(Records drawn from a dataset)
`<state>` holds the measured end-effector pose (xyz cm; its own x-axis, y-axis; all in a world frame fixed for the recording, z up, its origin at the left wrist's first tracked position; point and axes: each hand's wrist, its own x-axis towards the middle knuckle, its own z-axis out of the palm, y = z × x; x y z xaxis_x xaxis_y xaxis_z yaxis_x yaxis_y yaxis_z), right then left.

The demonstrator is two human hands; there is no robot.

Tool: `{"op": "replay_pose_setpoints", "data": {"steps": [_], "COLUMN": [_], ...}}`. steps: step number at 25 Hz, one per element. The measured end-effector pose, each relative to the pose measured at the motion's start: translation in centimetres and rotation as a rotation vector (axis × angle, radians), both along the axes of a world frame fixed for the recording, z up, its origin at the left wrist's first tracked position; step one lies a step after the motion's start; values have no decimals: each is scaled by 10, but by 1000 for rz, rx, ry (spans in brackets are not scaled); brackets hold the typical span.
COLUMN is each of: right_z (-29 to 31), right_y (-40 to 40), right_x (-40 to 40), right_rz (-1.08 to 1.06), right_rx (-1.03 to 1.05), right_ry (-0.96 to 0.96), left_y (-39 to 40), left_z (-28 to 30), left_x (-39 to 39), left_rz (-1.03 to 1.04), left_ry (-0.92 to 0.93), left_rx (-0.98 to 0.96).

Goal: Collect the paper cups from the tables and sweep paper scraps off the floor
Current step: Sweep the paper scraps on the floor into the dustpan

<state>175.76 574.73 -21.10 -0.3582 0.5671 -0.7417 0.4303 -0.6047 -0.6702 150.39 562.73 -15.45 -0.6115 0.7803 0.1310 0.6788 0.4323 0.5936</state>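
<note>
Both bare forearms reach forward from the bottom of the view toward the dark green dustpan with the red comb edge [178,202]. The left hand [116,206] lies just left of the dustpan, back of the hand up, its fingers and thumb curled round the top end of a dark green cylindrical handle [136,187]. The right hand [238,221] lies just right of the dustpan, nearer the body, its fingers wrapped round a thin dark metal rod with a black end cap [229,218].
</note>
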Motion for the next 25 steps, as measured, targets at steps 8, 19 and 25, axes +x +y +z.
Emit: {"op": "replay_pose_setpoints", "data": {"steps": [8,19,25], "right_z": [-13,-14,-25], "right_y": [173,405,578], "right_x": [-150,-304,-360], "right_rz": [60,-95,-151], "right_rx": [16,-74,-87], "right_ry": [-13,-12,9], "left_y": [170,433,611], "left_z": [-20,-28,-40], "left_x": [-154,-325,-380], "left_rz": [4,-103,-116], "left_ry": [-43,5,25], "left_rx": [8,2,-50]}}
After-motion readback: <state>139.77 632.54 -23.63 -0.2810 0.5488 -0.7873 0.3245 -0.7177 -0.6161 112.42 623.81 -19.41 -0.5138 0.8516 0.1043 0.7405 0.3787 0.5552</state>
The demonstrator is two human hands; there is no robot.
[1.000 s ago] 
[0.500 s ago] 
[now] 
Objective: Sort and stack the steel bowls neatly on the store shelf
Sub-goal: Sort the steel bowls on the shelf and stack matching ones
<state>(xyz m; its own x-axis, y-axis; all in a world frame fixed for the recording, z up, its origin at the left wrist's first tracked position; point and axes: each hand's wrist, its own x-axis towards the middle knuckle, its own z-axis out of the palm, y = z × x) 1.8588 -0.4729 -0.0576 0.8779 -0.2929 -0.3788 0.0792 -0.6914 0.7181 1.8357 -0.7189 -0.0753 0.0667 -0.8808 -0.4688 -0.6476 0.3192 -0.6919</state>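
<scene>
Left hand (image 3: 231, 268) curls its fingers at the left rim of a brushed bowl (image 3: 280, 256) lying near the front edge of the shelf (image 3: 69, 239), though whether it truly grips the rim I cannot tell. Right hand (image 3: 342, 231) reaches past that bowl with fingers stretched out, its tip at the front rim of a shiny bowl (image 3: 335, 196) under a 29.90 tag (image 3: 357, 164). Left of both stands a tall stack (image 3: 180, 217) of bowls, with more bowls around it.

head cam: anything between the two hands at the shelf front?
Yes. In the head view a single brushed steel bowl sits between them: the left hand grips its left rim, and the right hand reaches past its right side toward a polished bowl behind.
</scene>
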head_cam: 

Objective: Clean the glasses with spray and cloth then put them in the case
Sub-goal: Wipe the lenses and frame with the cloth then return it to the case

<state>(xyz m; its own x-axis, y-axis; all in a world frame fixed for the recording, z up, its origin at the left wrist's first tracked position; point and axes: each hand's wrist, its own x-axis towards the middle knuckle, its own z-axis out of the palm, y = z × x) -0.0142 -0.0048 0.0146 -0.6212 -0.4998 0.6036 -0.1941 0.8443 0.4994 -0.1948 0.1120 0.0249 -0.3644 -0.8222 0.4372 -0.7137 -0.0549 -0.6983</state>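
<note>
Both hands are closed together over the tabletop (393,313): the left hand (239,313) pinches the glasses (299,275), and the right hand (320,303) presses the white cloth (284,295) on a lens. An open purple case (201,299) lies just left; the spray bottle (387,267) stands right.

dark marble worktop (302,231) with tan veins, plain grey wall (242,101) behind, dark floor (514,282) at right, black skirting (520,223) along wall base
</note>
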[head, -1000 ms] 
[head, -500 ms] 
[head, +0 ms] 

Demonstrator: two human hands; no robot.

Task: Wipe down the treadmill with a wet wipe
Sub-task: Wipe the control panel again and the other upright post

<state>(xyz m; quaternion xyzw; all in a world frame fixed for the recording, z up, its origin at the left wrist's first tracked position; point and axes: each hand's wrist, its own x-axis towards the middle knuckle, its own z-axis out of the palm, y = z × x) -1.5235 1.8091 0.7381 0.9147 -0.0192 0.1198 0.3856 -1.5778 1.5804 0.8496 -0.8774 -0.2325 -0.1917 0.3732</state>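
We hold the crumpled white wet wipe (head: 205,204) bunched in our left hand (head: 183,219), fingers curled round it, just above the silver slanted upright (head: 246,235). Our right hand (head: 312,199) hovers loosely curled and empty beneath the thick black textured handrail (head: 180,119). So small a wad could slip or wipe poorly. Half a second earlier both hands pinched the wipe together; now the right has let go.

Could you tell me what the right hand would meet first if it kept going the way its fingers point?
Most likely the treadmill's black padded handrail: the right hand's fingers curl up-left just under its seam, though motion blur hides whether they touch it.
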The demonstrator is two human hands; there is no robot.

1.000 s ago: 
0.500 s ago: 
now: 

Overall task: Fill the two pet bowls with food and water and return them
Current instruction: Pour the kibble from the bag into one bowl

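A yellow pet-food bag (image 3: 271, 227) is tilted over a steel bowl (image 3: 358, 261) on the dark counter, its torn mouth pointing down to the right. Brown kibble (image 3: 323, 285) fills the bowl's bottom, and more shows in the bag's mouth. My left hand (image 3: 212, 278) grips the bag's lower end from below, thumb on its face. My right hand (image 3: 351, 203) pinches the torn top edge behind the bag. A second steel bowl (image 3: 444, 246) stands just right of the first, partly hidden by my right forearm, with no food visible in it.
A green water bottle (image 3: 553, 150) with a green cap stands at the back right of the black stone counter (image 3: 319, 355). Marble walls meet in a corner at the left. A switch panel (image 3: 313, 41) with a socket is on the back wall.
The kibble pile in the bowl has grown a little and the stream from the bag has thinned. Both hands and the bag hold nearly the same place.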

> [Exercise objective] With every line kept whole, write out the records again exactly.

> [Answer section]
`<state>` holds the measured end-effector pose (xyz cm; its own x-axis, y-axis; all in a world frame fixed for the recording, z up, its origin at the left wrist's first tracked position; point and axes: each hand's wrist, its own x-axis towards the middle knuckle, its own z-axis out of the palm, y = z × x; x y z xaxis_x xaxis_y xaxis_z yaxis_x yaxis_y yaxis_z), right then left.

The demonstrator is two human hands; there is no robot.

Tool: `{"op": "replay_pose_setpoints", "data": {"steps": [_], "COLUMN": [_], ...}}`. steps: step number at 25 Hz, one per element. The measured end-effector pose, each relative to the pose measured at the motion's start: translation in centimetres and rotation as a rotation vector (axis × angle, radians), both along the axes of a world frame fixed for the recording, z up, its origin at the left wrist's first tracked position; step one lies a step after the motion's start; values have no decimals: each is scaled by 10, but by 1000 for rz, rx, ry (spans in brackets are not scaled); brackets hold the typical span.
COLUMN is each of: right_z (-29 to 31), right_y (-40 to 40), right_x (-40 to 40), right_rz (-1.08 to 1.06), right_rx (-1.03 to 1.05), right_ry (-0.96 to 0.96), left_y (-39 to 40), left_z (-28 to 30), left_x (-39 to 39), left_rz (-1.03 to 1.04), left_ry (-0.92 to 0.93), left_rx (-0.98 to 0.96).

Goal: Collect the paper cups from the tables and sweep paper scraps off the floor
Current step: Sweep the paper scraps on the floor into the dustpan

<state>175.76 574.73 -21.10 -0.3582 0.5671 -0.7417 0.4303 -0.6047 -0.6702 150.39 562.73 -15.45 -0.6115 0.7803 0.1310 0.6788 0.4323 0.5936</state>
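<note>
Both bare forearms reach forward from the bottom of the view toward the dark green dustpan with the red comb edge [178,202]. The left hand [116,206] lies just left of the dustpan, back of the hand up, its fingers and thumb curled round the top end of a dark green cylindrical handle [136,187]. The right hand [238,221] lies just right of the dustpan, nearer the body, its fingers wrapped round a thin dark metal rod with a black end cap [229,218].
</note>
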Motion for the next 25 steps, as measured, targets at steps 8, 19 and 25, axes +x +y +z.
Emit: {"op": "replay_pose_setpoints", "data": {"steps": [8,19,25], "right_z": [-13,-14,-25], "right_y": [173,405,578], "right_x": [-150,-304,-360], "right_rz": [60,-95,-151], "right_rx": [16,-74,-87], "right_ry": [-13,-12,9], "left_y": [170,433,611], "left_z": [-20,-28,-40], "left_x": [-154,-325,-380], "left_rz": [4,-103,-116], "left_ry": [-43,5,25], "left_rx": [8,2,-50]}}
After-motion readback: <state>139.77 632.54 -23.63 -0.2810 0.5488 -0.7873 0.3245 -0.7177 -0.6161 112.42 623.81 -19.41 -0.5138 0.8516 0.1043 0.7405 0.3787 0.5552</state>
The demonstrator is two human hands; there is no robot.
[1.000 s ago] 
[0.500 s ago] 
[now] 
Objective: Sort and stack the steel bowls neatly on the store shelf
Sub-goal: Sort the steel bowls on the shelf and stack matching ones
<state>(xyz m; its own x-axis, y-axis; all in a world frame fixed for the recording, z up, its origin at the left wrist's first tracked position; point and axes: each hand's wrist, its own x-axis towards the middle knuckle, its own z-axis out of the palm, y = z × x) 1.8588 -0.4729 -0.0576 0.8779 -0.2929 -0.3788 0.0792 -0.6914 0.7181 1.8357 -0.7189 -0.0753 0.0667 -0.8808 -0.4688 -0.6476 0.3192 -0.6919</state>
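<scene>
Left hand (image 3: 231, 268) curls its fingers at the left rim of a brushed bowl (image 3: 280, 256) lying near the front edge of the shelf (image 3: 69, 239), though whether it truly grips the rim I cannot tell. Right hand (image 3: 342, 231) reaches past that bowl with fingers stretched out, its tip at the front rim of a shiny bowl (image 3: 335, 196) under a 29.90 tag (image 3: 357, 164). Left of both stands a tall stack (image 3: 180, 217) of bowls, with more bowls around it.

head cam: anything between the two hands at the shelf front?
Yes. In the head view a single brushed steel bowl sits between them: the left hand grips its left rim, and the right hand reaches past its right side toward a polished bowl behind.
</scene>
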head_cam: 

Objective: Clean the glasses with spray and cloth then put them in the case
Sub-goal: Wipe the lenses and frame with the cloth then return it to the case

<state>(xyz m; its own x-axis, y-axis; all in a world frame fixed for the recording, z up, its origin at the left wrist's first tracked position; point and axes: each hand's wrist, its own x-axis towards the middle knuckle, its own z-axis out of the palm, y = z × x) -0.0142 -0.0048 0.0146 -0.6212 -0.4998 0.6036 -0.1941 0.8443 0.4994 -0.1948 0.1120 0.0249 -0.3644 -0.8222 0.4372 -0.7137 -0.0549 -0.6983</state>
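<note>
Both hands are closed together over the tabletop (393,313): the left hand (239,313) pinches the glasses (299,275), and the right hand (320,303) presses the white cloth (284,295) on a lens. An open purple case (201,299) lies just left; the spray bottle (387,267) stands right.

dark marble worktop (302,231) with tan veins, plain grey wall (242,101) behind, dark floor (514,282) at right, black skirting (520,223) along wall base
</note>
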[head, -1000 ms] 
[head, -500 ms] 
[head, +0 ms] 

Demonstrator: two human hands; no robot.

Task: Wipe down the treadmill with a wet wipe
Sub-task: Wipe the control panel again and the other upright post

<state>(xyz m; quaternion xyzw; all in a world frame fixed for the recording, z up, its origin at the left wrist's first tracked position; point and axes: each hand's wrist, its own x-axis towards the middle knuckle, its own z-axis out of the palm, y = z × x) -1.5235 1.8091 0.7381 0.9147 -0.0192 0.1198 0.3856 -1.5778 1.5804 0.8496 -0.8774 -0.2325 -0.1917 0.3732</state>
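We hold the crumpled white wet wipe (head: 205,204) bunched in our left hand (head: 183,219), fingers curled round it, just above the silver slanted upright (head: 246,235). Our right hand (head: 312,199) hovers loosely curled and empty beneath the thick black textured handrail (head: 180,119). So small a wad could slip or wipe poorly. Half a second earlier both hands pinched the wipe together; now the right has let go.

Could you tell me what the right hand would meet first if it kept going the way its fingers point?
Most likely the treadmill's black padded handrail: the right hand's fingers curl up-left just under its seam, though motion blur hides whether they touch it.
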The demonstrator is two human hands; there is no robot.

1.000 s ago: 
0.500 s ago: 
now: 

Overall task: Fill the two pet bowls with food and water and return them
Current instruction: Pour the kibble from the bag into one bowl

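A yellow pet-food bag (image 3: 271, 227) is tilted over a steel bowl (image 3: 358, 261) on the dark counter, its torn mouth pointing down to the right. Brown kibble (image 3: 323, 285) fills the bowl's bottom, and more shows in the bag's mouth. My left hand (image 3: 212, 278) grips the bag's lower end from below, thumb on its face. My right hand (image 3: 351, 203) pinches the torn top edge behind the bag. A second steel bowl (image 3: 444, 246) stands just right of the first, partly hidden by my right forearm, with no food visible in it.
A green water bottle (image 3: 553, 150) with a green cap stands at the back right of the black stone counter (image 3: 319, 355). Marble walls meet in a corner at the left. A switch panel (image 3: 313, 41) with a socket is on the back wall.
The kibble pile in the bowl has grown a little and the stream from the bag has thinned. Both hands and the bag hold nearly the same place.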

The exercise is fully answered.